10. The Agency deferred the decision in Alaska Public Employees Ass'n v. Alaska State Housing Authority to arbitration, so an arbitrator could decide the intentions of the parties who negotiated the settlement. The decision is distinguishable from the case at hand. In Alaska Public Employees Ass'n v. Alaska State Housing Authority, the arbitrator only had to address the parties’ agreement. The arbitrator could not conclusively resolve whether the settlement was taxable income or whether the Internal Revenue Service would assess penalties for failing to withhold taxes from the proceeds.
11. When Metlicka sought to invoke the grievance provision provided by Article 16 of the Collective Bargaining Agreement, the State informed Metlicka’s attorney that only the union could pursue Metlicka’s grievance. The State asserted that the union was the exclusive representative of the bargaining unit. Thus, the State did not breach the terms of the Exclusive Representation clause of the Collective Bargaining Agreement.
ORDER
1. The Alaska State Employees Association's petition to enforce the collective bargaining agreement is DENIED.

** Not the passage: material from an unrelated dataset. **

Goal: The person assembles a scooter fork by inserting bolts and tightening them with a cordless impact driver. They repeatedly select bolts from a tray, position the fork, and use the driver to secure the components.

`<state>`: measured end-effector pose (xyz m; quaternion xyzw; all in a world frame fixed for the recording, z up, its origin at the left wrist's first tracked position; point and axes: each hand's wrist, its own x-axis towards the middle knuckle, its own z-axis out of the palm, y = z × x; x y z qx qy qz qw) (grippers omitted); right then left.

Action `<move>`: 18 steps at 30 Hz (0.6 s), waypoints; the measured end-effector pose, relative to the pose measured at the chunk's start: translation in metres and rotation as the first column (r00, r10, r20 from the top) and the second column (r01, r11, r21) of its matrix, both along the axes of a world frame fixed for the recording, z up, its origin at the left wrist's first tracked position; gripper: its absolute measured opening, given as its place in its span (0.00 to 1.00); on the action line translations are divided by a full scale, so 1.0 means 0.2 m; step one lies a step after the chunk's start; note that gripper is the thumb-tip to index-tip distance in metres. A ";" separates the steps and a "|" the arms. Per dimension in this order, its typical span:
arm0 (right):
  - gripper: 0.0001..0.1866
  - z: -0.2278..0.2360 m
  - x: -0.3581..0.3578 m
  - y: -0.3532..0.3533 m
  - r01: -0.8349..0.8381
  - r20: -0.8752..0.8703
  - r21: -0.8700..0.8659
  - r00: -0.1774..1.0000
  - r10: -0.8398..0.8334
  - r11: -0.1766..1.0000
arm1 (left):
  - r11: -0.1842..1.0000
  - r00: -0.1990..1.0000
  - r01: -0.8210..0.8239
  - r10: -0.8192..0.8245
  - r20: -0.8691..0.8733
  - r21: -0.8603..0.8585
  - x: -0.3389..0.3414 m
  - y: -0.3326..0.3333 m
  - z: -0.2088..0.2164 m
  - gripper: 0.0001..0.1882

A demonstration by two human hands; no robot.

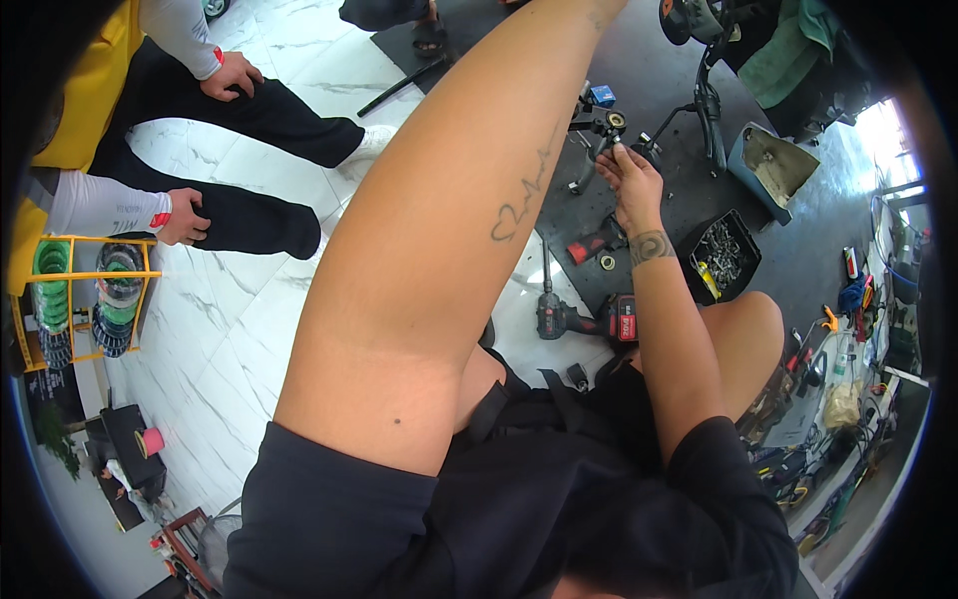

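My left forearm stretches across the view to the top edge, and the hand at its end lies outside the picture. Thumb and fingers of my right hand are pinched together at the near side of a dark mechanical part with a brass-coloured ring. What the fingertips grip is too small to make out. Between my legs and that part lie a cordless impact wrench with a red-and-black battery, a red-and-black tool and a small loose ring.
Right of my wrist sits a black tray of loose screws. Beyond it are an open grey bin and a handlebar with cables. Tools crowd the right side. A person in yellow sits at left, near a tyre rack.
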<state>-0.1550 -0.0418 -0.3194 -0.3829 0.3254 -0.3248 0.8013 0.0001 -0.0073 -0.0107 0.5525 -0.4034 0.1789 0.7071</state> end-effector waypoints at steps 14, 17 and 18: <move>0.20 0.01 0.05 -0.03 -0.080 -0.130 0.179 0.986 0.104 0.981 | 0.996 0.988 -0.084 0.082 0.130 0.013 0.02 -0.01 -0.02 0.13; 0.21 0.05 0.05 -0.01 -0.091 -0.115 0.266 0.985 0.126 0.960 | 0.917 0.878 0.398 -0.383 -0.288 -0.007 -0.03 0.05 0.02 0.15; 0.21 0.06 0.04 -0.01 -0.078 -0.142 0.278 0.982 0.121 0.957 | 0.904 0.873 0.425 -0.398 -0.281 0.042 -0.04 0.07 0.03 0.16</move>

2. The State of Alaska is ordered to post a notice of this decision and order at all work sites where members of the bargaining unit affected by the decision and order are employed or, alternatively, serve each employee affected personally. 8 AAC97.460.
ALASKA LABOR RELATIONS AGENCY
Alfred L. Tamagni Sr., Chair
Robert A. Doyle, Board Member
Karen J. Mahurin, Board Member
1 Jan Hart DeYoung's employment with the Agency ended on November 14, 1997.